• [YOUR OBJECTIVE]:
Take the entries below and print, exactly, the stretch from the line containing "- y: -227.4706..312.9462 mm" through the line containing "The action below", both included.

• [GIVEN DATA]:
*****

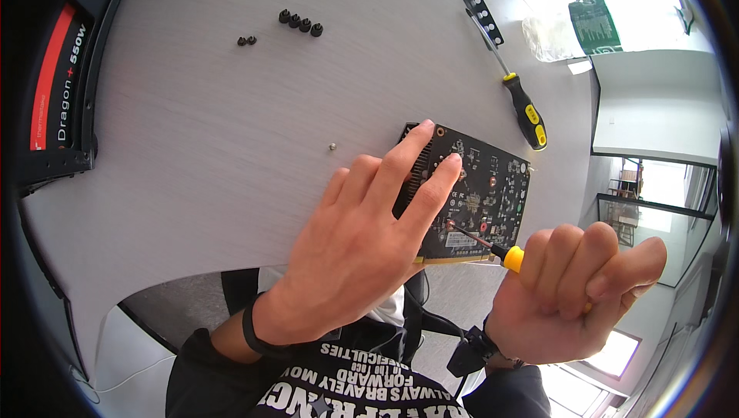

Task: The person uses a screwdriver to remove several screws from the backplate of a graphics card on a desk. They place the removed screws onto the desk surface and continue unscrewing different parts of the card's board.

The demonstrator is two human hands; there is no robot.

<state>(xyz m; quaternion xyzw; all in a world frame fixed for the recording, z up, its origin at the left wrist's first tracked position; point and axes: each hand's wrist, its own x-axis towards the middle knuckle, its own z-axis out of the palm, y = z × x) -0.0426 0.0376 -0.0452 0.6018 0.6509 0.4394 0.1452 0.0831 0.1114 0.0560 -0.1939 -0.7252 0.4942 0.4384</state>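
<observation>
A black graphics card (504,179) lies at the table's near edge with its circuit side up. My left hand (358,241) holds it in place, two fingers stretched over its face; the thumb is mostly hidden by the near edge. In a closed fist, my right hand (573,287) grips a small screwdriver (513,258) with a yellow and black collar; the rest of its handle is hidden in the fingers. The screwdriver's thin shaft slants leftward, its tip at a screw spot on the card. A small silver screw (332,146) rests on the table left of the card.
A larger black-and-yellow screwdriver (526,110) lies beyond the card, its shaft by a black strip with round white spots (485,16). Several black thumbscrews (295,21) and two smaller black screws (246,41) sit far left. A black power supply (58,87) stands at the left edge.
</observation>
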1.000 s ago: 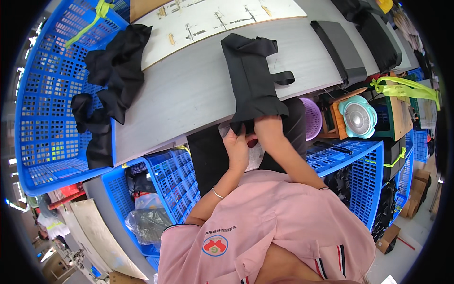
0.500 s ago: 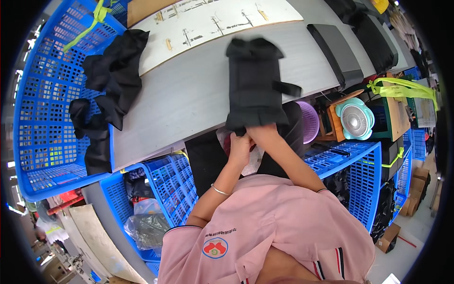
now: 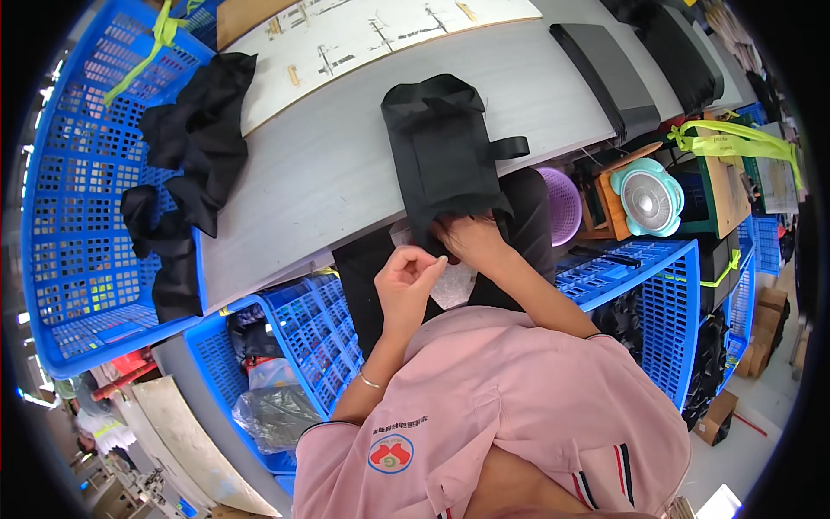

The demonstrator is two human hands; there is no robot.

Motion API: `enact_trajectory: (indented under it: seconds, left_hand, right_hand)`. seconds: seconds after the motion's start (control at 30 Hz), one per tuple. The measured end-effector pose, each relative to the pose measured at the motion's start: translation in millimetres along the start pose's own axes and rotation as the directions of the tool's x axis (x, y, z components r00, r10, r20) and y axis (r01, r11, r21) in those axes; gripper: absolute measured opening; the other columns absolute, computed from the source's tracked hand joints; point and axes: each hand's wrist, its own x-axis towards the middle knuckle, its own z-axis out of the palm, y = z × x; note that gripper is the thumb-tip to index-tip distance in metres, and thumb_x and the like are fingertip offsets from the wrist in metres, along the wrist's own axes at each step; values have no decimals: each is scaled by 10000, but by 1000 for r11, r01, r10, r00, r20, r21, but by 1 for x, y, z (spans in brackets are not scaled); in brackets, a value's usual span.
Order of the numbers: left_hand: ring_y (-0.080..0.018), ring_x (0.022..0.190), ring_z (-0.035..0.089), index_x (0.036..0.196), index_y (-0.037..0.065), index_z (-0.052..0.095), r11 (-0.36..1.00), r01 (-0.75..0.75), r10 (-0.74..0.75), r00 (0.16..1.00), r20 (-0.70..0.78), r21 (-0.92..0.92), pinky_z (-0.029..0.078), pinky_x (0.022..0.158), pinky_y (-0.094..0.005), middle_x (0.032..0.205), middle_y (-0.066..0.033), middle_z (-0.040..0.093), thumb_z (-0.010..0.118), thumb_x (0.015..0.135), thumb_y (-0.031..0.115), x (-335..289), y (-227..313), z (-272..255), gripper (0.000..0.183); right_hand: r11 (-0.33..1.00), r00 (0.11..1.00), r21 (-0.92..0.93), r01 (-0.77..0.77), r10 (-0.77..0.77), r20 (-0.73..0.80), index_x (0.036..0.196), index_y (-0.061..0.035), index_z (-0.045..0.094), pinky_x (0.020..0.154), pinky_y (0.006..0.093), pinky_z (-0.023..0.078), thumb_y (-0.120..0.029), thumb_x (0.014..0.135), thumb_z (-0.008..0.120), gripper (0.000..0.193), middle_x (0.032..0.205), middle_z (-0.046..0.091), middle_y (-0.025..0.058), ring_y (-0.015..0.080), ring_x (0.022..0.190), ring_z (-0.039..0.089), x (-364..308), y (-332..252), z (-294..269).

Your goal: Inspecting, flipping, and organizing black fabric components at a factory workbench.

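Note:
A black sewn fabric piece with a strap loop at its right side lies on the grey tabletop, its near end hanging over the edge toward my lap. At that near end my right hand grips the fabric, with some fingers hidden under it. My left hand is apart from the fabric, just left of my right hand. Its thumb and forefinger press together in a pinch; anything between them is too small to make out. Below my hands a clear plastic bag shows in my lap.
A large blue basket with black cloth over its rim stands left. A white marked board lies at the back, dark flat panels at right. Under the table are blue crates, a purple basket and a teal fan.
My left hand has come away from the fabric's near end, back and left, into a pinch. The black fabric piece has shifted slightly left and settled flatter on the table.

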Motion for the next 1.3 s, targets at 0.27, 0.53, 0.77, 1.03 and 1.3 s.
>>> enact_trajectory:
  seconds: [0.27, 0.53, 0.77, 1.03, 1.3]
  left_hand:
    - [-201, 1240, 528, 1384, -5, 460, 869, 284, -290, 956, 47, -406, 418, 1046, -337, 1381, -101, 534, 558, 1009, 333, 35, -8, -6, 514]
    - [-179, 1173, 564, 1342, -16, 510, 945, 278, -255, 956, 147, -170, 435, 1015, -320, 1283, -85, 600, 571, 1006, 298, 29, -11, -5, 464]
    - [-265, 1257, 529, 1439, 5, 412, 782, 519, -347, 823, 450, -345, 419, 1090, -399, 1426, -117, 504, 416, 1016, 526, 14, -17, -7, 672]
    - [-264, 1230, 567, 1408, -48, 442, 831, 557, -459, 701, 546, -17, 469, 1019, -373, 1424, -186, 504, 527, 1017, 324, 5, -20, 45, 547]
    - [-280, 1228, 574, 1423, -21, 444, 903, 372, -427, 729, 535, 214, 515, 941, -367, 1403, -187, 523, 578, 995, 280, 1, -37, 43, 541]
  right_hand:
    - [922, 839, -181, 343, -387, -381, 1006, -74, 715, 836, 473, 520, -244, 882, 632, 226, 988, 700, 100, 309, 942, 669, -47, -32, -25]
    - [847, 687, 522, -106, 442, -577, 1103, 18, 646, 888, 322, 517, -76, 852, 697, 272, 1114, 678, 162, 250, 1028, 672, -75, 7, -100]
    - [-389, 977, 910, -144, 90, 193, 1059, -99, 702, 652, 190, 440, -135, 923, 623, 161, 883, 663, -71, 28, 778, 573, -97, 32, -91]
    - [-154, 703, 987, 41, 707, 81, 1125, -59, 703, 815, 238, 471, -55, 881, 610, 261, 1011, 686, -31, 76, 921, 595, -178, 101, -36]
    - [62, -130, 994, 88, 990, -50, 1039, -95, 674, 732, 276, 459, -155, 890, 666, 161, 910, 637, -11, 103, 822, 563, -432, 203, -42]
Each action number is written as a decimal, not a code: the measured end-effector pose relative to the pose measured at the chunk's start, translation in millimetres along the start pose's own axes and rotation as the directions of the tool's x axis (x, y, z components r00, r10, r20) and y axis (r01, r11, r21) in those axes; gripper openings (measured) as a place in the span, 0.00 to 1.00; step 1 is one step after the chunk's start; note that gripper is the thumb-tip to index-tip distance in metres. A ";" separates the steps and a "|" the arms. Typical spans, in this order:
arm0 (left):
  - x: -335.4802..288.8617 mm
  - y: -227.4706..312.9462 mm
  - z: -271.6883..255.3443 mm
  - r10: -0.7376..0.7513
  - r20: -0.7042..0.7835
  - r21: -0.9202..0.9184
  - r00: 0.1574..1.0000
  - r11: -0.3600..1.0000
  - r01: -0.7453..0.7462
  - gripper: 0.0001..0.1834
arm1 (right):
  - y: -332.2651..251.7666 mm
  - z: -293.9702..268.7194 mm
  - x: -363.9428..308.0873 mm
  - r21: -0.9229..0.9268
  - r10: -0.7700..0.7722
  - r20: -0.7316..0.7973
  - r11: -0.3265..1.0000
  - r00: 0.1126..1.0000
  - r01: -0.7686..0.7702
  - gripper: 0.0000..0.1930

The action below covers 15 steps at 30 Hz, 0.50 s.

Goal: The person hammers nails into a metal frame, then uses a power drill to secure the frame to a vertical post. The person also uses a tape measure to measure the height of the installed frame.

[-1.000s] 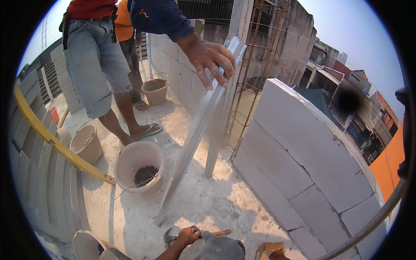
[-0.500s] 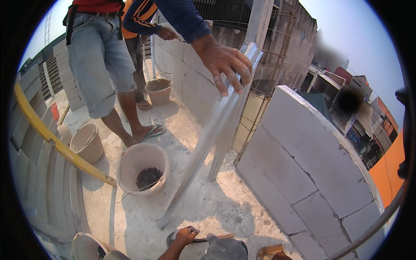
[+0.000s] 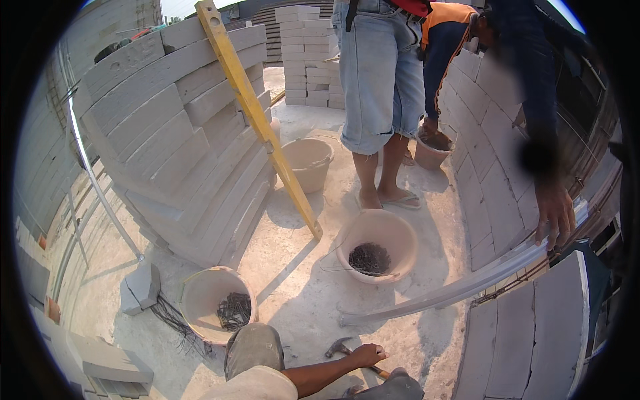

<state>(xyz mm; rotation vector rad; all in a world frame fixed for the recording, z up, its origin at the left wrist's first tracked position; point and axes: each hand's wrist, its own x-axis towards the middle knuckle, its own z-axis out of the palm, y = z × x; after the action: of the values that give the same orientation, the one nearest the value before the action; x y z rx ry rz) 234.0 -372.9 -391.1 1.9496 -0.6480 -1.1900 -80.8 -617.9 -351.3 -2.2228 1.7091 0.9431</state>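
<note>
My left hand [image 3: 368, 355] reaches in from the lower edge beyond my bent knee [image 3: 253, 348], fingers closed together at their tips. Whatever they pinch is too small to make out. A claw hammer [image 3: 341, 347] shows its dark head just left of this hand; its wooden handle passes below the hand and comes out past it. Whether the hand touches the hammer, I cannot tell. My right hand is out of view. A standing co-worker's hand [image 3: 555, 215] rests over the upper end of a long silvery metal channel [image 3: 460, 288], which slants down to the floor.
Two pale buckets hold dark metal pieces: one bucket [image 3: 378, 220] ahead, another [image 3: 193, 293] beside my knee. A yellow spirit level [image 3: 250, 110] leans against stacked grey blocks [image 3: 150, 127]. Low block walls [image 3: 533, 340] stand to the right. Two people stand farther back.
My view has swung left, so the scene sits farther right and the block stack shows fully. The co-worker's hand remains on the metal channel. My left hand stays near the hammer.
</note>
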 end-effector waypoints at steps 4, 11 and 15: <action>-85.6 98.3 -46.8 0.093 -0.092 -0.118 0.991 0.988 -0.103 0.29 | -65.8 -95.5 -56.9 -0.048 -0.171 -0.107 0.985 0.979 0.167 0.27; -220.8 249.4 -138.1 0.015 -0.136 -0.454 0.991 0.888 -0.076 0.27 | -193.1 -252.8 -258.9 0.764 -0.754 -0.338 0.129 0.563 0.632 0.18; -278.3 276.6 -168.3 -0.167 -0.276 -0.688 0.946 0.722 -0.074 0.21 | -219.9 -330.1 -359.4 0.543 -0.846 -0.271 0.261 0.460 0.798 0.20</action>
<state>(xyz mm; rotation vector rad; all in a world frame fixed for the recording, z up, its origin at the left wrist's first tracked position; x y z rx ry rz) 252.3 -276.0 24.4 1.4467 0.0490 -0.9191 194.3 -424.5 65.1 -2.0602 0.4021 0.1193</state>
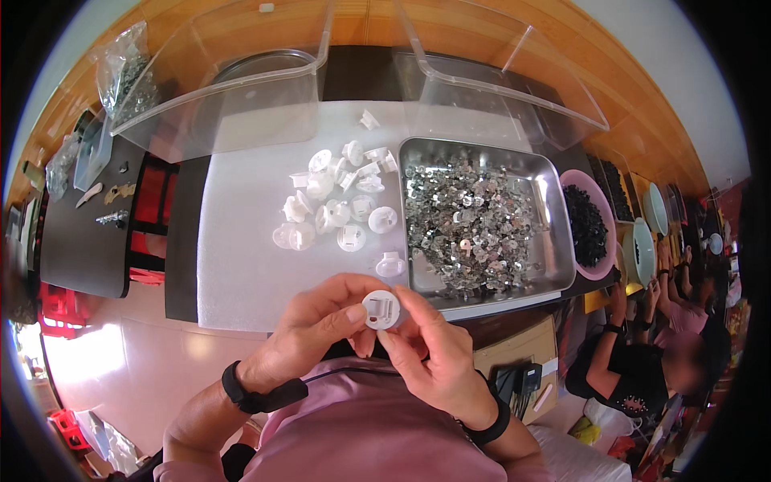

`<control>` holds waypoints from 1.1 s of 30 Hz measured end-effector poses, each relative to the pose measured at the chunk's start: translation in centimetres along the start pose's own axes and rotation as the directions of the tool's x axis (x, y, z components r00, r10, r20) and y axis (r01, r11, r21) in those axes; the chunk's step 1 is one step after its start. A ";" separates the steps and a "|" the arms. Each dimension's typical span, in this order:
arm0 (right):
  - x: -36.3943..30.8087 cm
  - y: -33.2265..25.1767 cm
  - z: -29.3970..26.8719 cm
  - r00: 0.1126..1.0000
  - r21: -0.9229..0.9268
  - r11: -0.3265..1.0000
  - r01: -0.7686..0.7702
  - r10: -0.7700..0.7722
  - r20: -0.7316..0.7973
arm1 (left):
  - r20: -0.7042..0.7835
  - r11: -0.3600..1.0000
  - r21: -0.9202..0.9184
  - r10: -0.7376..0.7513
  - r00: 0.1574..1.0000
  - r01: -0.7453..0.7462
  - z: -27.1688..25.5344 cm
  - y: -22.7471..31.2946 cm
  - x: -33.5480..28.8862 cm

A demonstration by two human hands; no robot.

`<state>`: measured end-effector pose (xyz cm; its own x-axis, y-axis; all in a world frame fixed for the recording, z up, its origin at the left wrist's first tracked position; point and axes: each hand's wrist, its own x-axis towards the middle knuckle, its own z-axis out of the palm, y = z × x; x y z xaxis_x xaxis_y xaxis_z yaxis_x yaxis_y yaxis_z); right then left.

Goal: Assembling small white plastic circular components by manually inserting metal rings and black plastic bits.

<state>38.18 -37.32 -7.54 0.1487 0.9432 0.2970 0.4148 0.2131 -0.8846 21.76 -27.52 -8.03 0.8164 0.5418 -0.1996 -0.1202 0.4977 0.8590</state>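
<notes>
Just in front of my body, a round white plastic fitting (381, 310) with a slotted recess faces up between both hands. My left hand (317, 317) grips its left side with thumb and fingers. My right hand (434, 349) closes on the opposite side, fingertips against the rim. Beyond them, several similar white fittings (351, 238) lie loosely piled on a white foam sheet (241, 269). To the right of that pile is a steel tray (554, 269), heaped with small shiny metal pieces (474, 217). Whether a metal piece sits inside the held fitting cannot be made out.
Two clear plastic bins (217, 120) (514, 104) stand at the table's far side. A pink basin (612, 233) of black parts is right of the tray. Below it is a cardboard box (514, 353). Co-workers (634, 361) work farther right; a dark side table (84, 241) stands left.
</notes>
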 end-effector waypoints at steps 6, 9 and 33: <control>-0.2 -0.2 -0.3 1.000 -0.012 1.000 0.003 -0.003 0.008 | -0.016 0.998 -0.070 0.004 1.000 -0.005 -0.1 -0.5 0.2; -0.6 -1.4 -1.3 0.997 0.111 0.992 -0.064 0.059 0.054 | -0.026 0.993 -0.119 -0.012 1.000 0.009 -0.2 -0.8 0.1; -1.2 -10.2 3.1 0.656 0.652 -0.071 0.755 0.085 -0.750 | -0.191 0.996 -0.055 0.058 0.980 -0.070 -0.6 -1.6 0.4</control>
<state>30.95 -39.83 0.01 0.8062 0.4459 0.3889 -0.5025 0.8630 0.0522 21.96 -27.71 -9.80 0.6853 0.6891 -0.2355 -0.2082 0.4953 0.8434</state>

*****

• [TASK RESULT]:
  - y: -227.4706..312.9462 mm
  - z: -271.6883..255.3443 mm
  - r10: -0.7376..0.7513
  - r20: -0.7042..0.7835
  - r21: -0.9202..0.9184
  - r00: 0.1574..1.0000
  - r11: -0.3600..1.0000
  - r01: -0.7453..0.7462
  - gripper: 0.0001..0.1834
arm1 (right):
  - y: -332.2651..251.7666 mm
  - z: -293.9702..268.7194 mm
  - x: -363.9428..308.0873 mm
  - r21: -0.9229..0.9268
  - r10: -0.7700..0.7722
  - r20: -0.7316..0.7973
  - r11: -0.3265..1.0000
  - r00: 0.1126..1.0000
  - r01: -0.7686..0.7702
  - gripper: 0.0000..0.1930

The action below covers 15 steps at 30 Hz, 0.50 s.

The response to this exercise is complete.